I have used this three-fold pattern in my own life work as well as in my professional work. It provides a map for the road ahead as well as where you are.

Jim Fowler and I used this as our model when we were trying to redesign the ground-breaking work of Carlyle Marney at Interpreter’s House. He would gather ministers from a diversity of traditions at a retreat center in North Carolina. The first week was spent telling your story within a group of fellow travelers. Marney appropriately called it “throwing up”. He also quipped that all people had a story, and that a few knew how to tell it well. Most, not so much.

The second week was spent being introduced to some new way of thinking about the world. Marney would invite leading thinkers to come share what they had learned in order to prompt the imagination of the participants. He would also seed the clouds by dropping tidbits of Marneyisms into the crucible of this sacred time and space.

The third week was about planning how one was going to reenter the place from which one came. It was to be a courageous plan but steeped in practical actions that would make for a healthy reentry. People I have interviewed say the three weeks of Interpreter’s House was life-changing.

Fowler and I took the basic idea of a gathering place, but recognized that we did not have the “genius” of Marney’s being at our disposal. Rather than trying to manage the egos of thirty ministers in a single group, a task only the gargantuan persona of Marney could pull off, we placed them in groups of four. We condensed our program to a single week, and concentrated the time, using the small group to gain more “air time” for each participant.

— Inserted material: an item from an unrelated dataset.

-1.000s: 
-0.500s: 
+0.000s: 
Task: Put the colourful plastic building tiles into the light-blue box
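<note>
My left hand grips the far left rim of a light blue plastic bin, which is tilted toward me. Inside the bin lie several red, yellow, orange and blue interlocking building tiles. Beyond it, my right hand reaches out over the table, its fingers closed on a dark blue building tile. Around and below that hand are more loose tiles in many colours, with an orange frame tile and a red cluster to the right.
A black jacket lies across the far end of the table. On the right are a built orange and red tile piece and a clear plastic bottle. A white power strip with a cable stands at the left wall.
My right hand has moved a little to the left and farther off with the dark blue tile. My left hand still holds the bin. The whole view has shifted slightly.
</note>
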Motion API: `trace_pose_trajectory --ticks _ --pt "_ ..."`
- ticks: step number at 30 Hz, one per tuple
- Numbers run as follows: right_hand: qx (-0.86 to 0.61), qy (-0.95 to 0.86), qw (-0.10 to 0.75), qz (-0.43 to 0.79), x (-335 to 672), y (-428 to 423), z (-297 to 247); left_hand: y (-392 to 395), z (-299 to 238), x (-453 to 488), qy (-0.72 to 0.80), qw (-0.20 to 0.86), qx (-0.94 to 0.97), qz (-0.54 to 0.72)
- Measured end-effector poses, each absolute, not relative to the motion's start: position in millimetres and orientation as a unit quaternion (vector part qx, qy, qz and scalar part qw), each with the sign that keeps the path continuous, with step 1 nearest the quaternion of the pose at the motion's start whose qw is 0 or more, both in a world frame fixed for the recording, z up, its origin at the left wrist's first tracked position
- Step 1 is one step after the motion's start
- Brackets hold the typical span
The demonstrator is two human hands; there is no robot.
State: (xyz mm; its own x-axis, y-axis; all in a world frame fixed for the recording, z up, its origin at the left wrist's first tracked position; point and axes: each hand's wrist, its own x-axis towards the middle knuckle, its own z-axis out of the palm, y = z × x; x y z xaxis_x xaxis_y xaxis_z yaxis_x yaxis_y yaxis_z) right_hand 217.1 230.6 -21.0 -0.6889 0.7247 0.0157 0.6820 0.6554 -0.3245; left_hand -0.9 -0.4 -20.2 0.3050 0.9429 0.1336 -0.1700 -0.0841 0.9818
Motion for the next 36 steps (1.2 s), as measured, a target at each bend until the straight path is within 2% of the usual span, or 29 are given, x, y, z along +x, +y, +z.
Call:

And we kept the work in tension between individual reflection that used journaling and the work one would do within the small group.

Initially, we though we would use Fowler’s Stages of Faith to unlock the mystery and messiness of each participant’s life. However, we found it unwieldy and a bit obtuse for casual consumption. We resorted to my use of Bridges’ accessible three-fold pattern. But we framed it in the Exodus narrative, of the Hebrew people ending their time of slavery in Egypt, of transitioning into a new freedom as they wandered in the wilderness, and finally, their entrance across the river into the Promised Land. It was the rich narrative that provided the backdrop for the Christian Easter experience of the Easter Vigil. We pointed to the three-fold pattern within the life of Jesus: Crucifixion-Holy SaturdayResurrection as the Paschal paradigm. This proved to be a powerful way for our participants to reflect upon their own lives, where they were currently, and how they got there.

The format proved fruitful and was eventually published and used within the Methodist tribe, not only for clergy but for laity as well. I still use it when working with the clergy I am coaching as it gives a good map for the journey, helping persons to see their way through the dark.

Is the pattern suggestive for you? Are you at an Ending, painful, promising, or both?

Does it feel like you are wandering, in the wilderness or the desert? Do you feel like you are going in circles, or caught in a fog?

Or are you entering a new time of life, a new chapter that might be both exciting and scary? How are you making this new beginning in this odd time of pandemic?

I am hoping this pattern that I am pointing out is helpful as you reflect on where you are as well as where you are going. It’s an ancient pattern that puts words to our common experience, and allows us to talk together about our journey.

It might be worth taking some time to reflect and record your insights. Maybe even share it with someone you trust. Or better yet, share it with someone who has no agenda or investment in your life to help you dig a little deeper.

Where are you in your journey, your unique story?